Estamos em 2026, ano em que a Inteligência Artificial escreve romances, robôs operam pacientes e bilionários brigam por quem chega primeiro em Marte. E em Jharkhand, estado no leste da Índia, um grupo de idiotas se reuniu numa noite de fevereiro, pegou querosene, foi até a casa de Jyoti Sinku, 32 anos, com o filho de dois meses no colo, e ateou fogo em tudo. Motivo: acharam que ela era uma bruxa.
Fazendo mandinga na Quaresma, esta é a sua SEXTA INSANA!
Tudo começa quando algum Zé Ruela, Zé Mané ou Zé Goiaba na aldeia de Kudsai tinha adoecido. E em vez de, sei lá, chamarem um médico, irem num posto de saúde, ligarem pro SAMU ou qualquer coisa inventada em termos de tratamento médico depois do século XVI, a comunidade puxou direto o diagnóstico premium da superstição regional: feitiçaria. Jyoti foi apontada como culpada, pois, SEMPRE tem um culpado. Rumores correram o vilarejo por dias, com aquela eficiência que a ignorância coletiva sempre teve, bem antes de qualquer rede social. E quando o consenso estava formado, chegou a hora do tratamento. Querosene e fósforo. Revisão por pares: nenhuma. Bom senso: também indisponível no momento.
O marido, Kolhan Sinku, foi chamado lá fora pelo próprio primo naquela noite. Quando saiu para ver o que acontecia, encontrou a aldeia reunida em frente à sua casa como se fosse uma assembleia de condomínio, só que com chamas. Ele tentou salvar a esposa e o filho, mas não conseguiu e ficou com queimaduras graves. Jyoti e o bebê morreram no local. Ao todo, dezesseis pessoas foram presas ou se entregaram nos dias seguintes, com aquela tranquilidade de quem não entende muito bem por que o restante do mundo está achando isso um problema.
E é fascinante, num sentido profundamente deprimente, como a engrenagem da ignorância nunca falha na escolha do alvo.
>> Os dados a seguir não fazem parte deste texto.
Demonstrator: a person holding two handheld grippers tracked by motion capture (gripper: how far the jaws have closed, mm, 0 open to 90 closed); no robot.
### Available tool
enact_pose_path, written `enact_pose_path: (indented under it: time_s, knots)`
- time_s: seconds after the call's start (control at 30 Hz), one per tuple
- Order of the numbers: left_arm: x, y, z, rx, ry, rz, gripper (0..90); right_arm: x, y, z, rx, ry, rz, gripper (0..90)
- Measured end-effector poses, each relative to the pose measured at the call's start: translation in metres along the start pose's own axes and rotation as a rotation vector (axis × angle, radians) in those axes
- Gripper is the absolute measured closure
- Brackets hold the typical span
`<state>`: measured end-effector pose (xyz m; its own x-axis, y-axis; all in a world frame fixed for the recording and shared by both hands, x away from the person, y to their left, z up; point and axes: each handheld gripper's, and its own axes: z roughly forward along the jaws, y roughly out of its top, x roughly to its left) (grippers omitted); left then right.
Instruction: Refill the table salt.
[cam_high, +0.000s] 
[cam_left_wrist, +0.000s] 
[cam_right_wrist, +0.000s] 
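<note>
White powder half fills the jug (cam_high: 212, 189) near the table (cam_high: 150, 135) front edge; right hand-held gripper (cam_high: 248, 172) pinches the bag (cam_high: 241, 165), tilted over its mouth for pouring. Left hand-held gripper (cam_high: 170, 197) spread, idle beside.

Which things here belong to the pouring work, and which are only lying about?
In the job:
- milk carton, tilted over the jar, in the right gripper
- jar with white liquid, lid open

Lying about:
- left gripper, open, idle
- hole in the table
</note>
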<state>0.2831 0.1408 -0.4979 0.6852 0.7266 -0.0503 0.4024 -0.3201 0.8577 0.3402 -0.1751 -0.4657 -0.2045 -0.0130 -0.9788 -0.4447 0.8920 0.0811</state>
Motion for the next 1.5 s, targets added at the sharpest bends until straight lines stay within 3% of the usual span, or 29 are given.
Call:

Quase sempre uma mulher. Porque a superstição pode trocar de século com a agilidade de quem troca de roupa, mas a covardia estrutural continua usando o mesmo manual mofado, o mesmo bode expiatório de sempre, só que agora com a decadência adicional de acontecer enquanto alguém a duzentos quilômetros de distância discute inteligência artificial em podcast.
O mais constrangedor, se é que ainda dá para eleger um superlativo nessa história, é que isso não é anomalia. O Bureau Nacional de Registros Criminais da Índia documentou mais de 2.500 mortes ligadas a acusações de bruxaria entre 2000 e 2016. Jharkhand tem legislação específica contra esse tipo de crime desde 2001. A lei existe, o crime continua. E se você está a fim de criticar, lembre-se que você mora no Brasil e a melhor forma de ser um psicopata Serial Killer é ter um carro que fatalmente poderá sair matando à vontade sem pegar nada pra você.
Os meganhas de Shiva carregaram todo mundo e que agora estão vendo Skol, digo, Brahma nascer quadrado. Um bando de idiotas que por mero acaso da Evolução Biológica pertencem à mesma espécie de gente que olha para o céu, sonha com colônia em Marte, assiste TED Talk sobre o futuro da humanidade, e vai dormir achando que o problema da barbárie é coisa do passado.
O Homo sapiens não tem medo de passar vergonha evolutiva. Ele tem é talento.